Proyecto de una escultura de Unamuno por Pablo Serrano es el título genérico de la exposición que desde el pasado 15 de diciembre se está celebrando en la galería Verrón, de Salamanca, en la que se intenta mostrar el proceso de trabajo que el escultor desarrolló hasta concluir "ese farralón nervudo de bronce que es la escultura de don Miguel".

A pesar de que falta la carpeta-resumen de los comentarios y dibujos que acompañaron al proceso de creación de la escultura de Unamuno, en la presente exposición se recogen los hitos más importantes que llevaron al escultor a construir en bronce una imagen del escritor vasco, como también lo hiciera de Pérez Galdós y de Marañón.En primer lugar se muestran unas fotografías de Miguel de Unamuno descansando en el parque entre sus amigos, con su perro, un compañero para los soliloquios, en el balcón, mirando a la calle y leyendo tendido en la cama. Se expone también una serie de fotografías, tanto de otras obras de Pablo Serrano, que conservan alguna relación con la de Unamuno, como fotografías del artista trabajando en sus estudios. Pero lo que marca el proceso creativo de la estatua de Miguel son tanto los manuscritos en los que Pablo Serrano expresa sus propósitos interiores y cómo siente él la figura de Unamuno, así como los primeros tanteos y bocetos de la cabeza y del cuerpo del rector de Salamanca.

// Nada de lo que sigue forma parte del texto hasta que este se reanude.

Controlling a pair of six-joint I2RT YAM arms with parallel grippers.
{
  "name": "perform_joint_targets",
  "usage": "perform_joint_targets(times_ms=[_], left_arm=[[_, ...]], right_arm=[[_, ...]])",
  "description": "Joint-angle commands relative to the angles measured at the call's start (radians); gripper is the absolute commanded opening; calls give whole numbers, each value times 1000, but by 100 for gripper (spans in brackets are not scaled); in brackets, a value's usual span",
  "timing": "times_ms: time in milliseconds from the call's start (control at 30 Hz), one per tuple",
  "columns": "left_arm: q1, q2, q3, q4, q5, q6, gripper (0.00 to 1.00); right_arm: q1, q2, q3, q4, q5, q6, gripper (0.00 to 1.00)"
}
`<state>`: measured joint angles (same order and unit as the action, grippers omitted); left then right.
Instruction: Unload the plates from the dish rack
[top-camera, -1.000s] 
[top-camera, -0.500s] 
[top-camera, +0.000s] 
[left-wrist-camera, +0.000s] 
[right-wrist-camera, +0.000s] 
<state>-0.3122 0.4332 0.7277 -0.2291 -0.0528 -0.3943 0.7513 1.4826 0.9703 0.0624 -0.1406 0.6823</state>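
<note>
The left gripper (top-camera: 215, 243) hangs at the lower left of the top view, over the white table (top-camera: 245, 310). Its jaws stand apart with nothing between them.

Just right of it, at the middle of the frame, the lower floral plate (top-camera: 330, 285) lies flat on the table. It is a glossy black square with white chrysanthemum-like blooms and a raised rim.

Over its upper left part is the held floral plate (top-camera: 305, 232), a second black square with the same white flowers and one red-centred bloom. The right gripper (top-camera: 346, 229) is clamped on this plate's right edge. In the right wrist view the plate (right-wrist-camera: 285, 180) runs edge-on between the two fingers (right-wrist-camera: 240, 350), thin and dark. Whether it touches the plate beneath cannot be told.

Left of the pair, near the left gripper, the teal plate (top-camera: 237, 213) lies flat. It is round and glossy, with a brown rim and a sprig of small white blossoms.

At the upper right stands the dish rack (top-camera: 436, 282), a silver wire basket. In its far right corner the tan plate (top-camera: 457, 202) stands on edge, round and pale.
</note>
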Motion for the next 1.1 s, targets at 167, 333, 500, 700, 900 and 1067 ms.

El resultado de esta investigación creativa es una estatua dividida en cabeza y tronco, «que según resaltó el hijo mayor de Unamuno, Fernando Unamuno- quedará enclavada en su bello rincón de Salamanca con la cabeza vuelta hacia lo alto, con una toga coraza de muchos llanos y pliegues, y saliendo de ella las manos, en las que se adivina el pulso que las movió para crear poesía y muchas inquietudes limpias y nobles».

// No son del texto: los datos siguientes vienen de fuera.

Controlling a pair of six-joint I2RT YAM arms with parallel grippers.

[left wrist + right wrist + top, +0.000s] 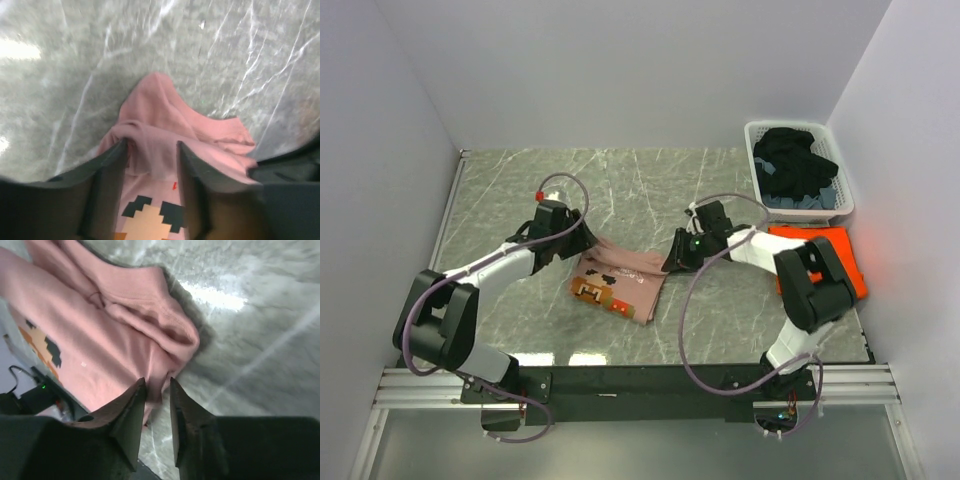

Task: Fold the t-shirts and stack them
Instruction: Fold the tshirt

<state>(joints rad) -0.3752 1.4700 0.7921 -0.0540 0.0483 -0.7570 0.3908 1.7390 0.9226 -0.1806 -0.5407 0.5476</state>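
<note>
The dusty-pink tee lies partly folded on the marble table between my two arms, its pixel graphic at the near left edge. My left gripper is at its far left corner; in the left wrist view the gripper is shut on a raised fold of the pink tee. My right gripper is at the far right corner; in the right wrist view the gripper pinches the edge of the pink tee. The bright-orange tee lies folded at the right, partly behind the right arm.
A white plastic laundry basket stands at the back right with dark clothes in it. White walls close in the table on the left, back and right. The black arm rail runs along the near edge.
</note>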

La obra de Pablo Serrano es, en este caso, según los críticos Eduardo Westerdhal y Alvin Cannon, una aproximación fisionómica y anímica entre Unamuno y el escultor, porque, entre otras cosas, se presupone cierta identidad anímica, y hasta fisonómica, entre personaje y escultor. Pablo Serrano (Crivillen, Teruel 1910), que participó en la fundación del grupo El Paso, en 1957, expone también actualmente una muestra antológica en la Fundación Gubeljian, de Lisboa.

* Este artículo apareció en la edición impresa del martes, 30 de diciembre de 1980.